Your goal:
Pictures stay out of the copy, and everything else in the data below is repeated exactly.

*****

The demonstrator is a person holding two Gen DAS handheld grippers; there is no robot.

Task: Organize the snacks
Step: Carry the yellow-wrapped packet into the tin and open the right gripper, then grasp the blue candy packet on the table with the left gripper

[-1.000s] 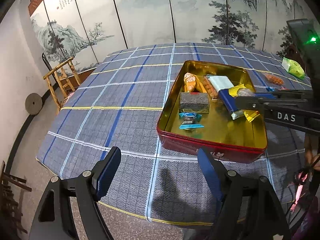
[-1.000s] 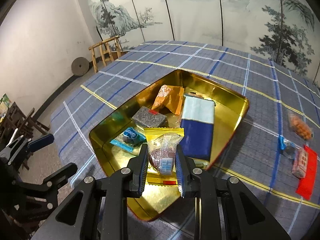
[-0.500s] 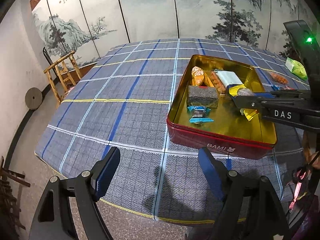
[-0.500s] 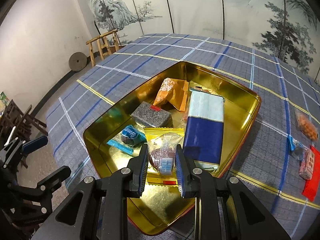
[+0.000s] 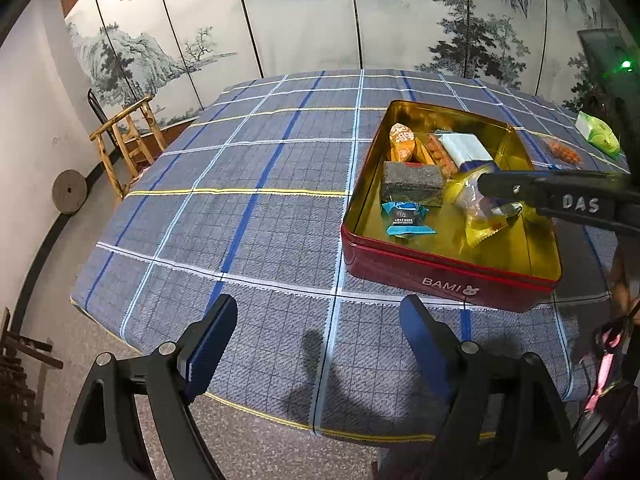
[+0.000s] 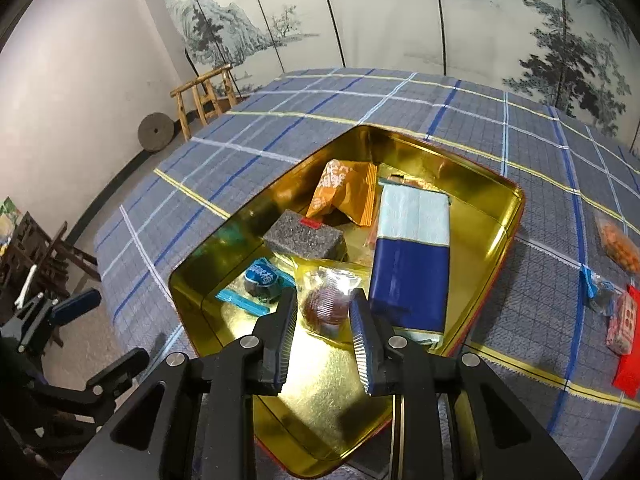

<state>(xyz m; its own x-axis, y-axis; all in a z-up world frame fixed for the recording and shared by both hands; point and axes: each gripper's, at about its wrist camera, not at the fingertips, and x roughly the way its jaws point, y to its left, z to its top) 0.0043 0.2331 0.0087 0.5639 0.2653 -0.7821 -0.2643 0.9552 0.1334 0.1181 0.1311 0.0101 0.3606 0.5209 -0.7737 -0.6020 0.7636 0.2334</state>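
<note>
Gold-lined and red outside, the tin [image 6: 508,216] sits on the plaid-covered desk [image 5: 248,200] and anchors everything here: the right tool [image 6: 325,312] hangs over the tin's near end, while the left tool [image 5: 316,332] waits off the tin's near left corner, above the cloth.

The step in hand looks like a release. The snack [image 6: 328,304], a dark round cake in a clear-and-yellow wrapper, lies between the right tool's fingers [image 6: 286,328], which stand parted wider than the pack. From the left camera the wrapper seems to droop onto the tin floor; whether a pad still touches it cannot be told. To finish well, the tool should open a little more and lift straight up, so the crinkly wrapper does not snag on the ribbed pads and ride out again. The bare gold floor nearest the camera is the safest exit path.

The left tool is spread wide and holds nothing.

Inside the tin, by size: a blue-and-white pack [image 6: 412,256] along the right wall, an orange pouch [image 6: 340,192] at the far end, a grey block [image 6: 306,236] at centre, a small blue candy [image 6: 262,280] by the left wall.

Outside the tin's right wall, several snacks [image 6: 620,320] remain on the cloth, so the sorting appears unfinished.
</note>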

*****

Expected answer:
The demonstrator is a person holding two Gen DAS handheld grippers; there is no robot.

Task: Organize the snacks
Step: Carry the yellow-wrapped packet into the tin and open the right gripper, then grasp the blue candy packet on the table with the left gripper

[-1.000s] 
[-1.000s] 
[-0.500s] 
[-0.500s] 
[+0.000s] 
[+0.000s] 

<state>(xyz m; its own x-axis, y-axis; all in a z-up world frame fixed for the recording and shared by both hands; point and axes: each gripper's, at about its wrist camera, not at the fingertips, and x roughly the way its jaws point, y to its left, z to its top) 0.0043 0.2331 0.0087 0.5639 0.2653 -0.7821 -0.2643 0.9552 0.1334 0.1181 0.1311 0.0101 0.3606 0.5209 -0.7737 -0.6020 0.7636 0.2334</state>
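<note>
Gold-lined and red outside, the tin [image 6: 508,216] sits on the plaid-covered desk [image 5: 248,200] and anchors everything here: the right tool [image 6: 325,312] hangs over the tin's near end, while the left tool [image 5: 316,332] waits off the tin's near left corner, above the cloth.

The step in hand looks like a release. The snack [image 6: 328,304], a dark round cake in a clear-and-yellow wrapper, lies between the right tool's fingers [image 6: 286,328], which stand parted wider than the pack. From the left camera the wrapper seems to droop onto the tin floor; whether a pad still touches it cannot be told. To finish well, the tool should open a little more and lift straight up, so the crinkly wrapper does not snag on the ribbed pads and ride out again. The bare gold floor nearest the camera is the safest exit path.

The left tool is spread wide and holds nothing.

Inside the tin, by size: a blue-and-white pack [image 6: 412,256] along the right wall, an orange pouch [image 6: 340,192] at the far end, a grey block [image 6: 306,236] at centre, a small blue candy [image 6: 262,280] by the left wall.

Outside the tin's right wall, several snacks [image 6: 620,320] remain on the cloth, so the sorting appears unfinished.
</note>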

That is the complete answer to the exercise.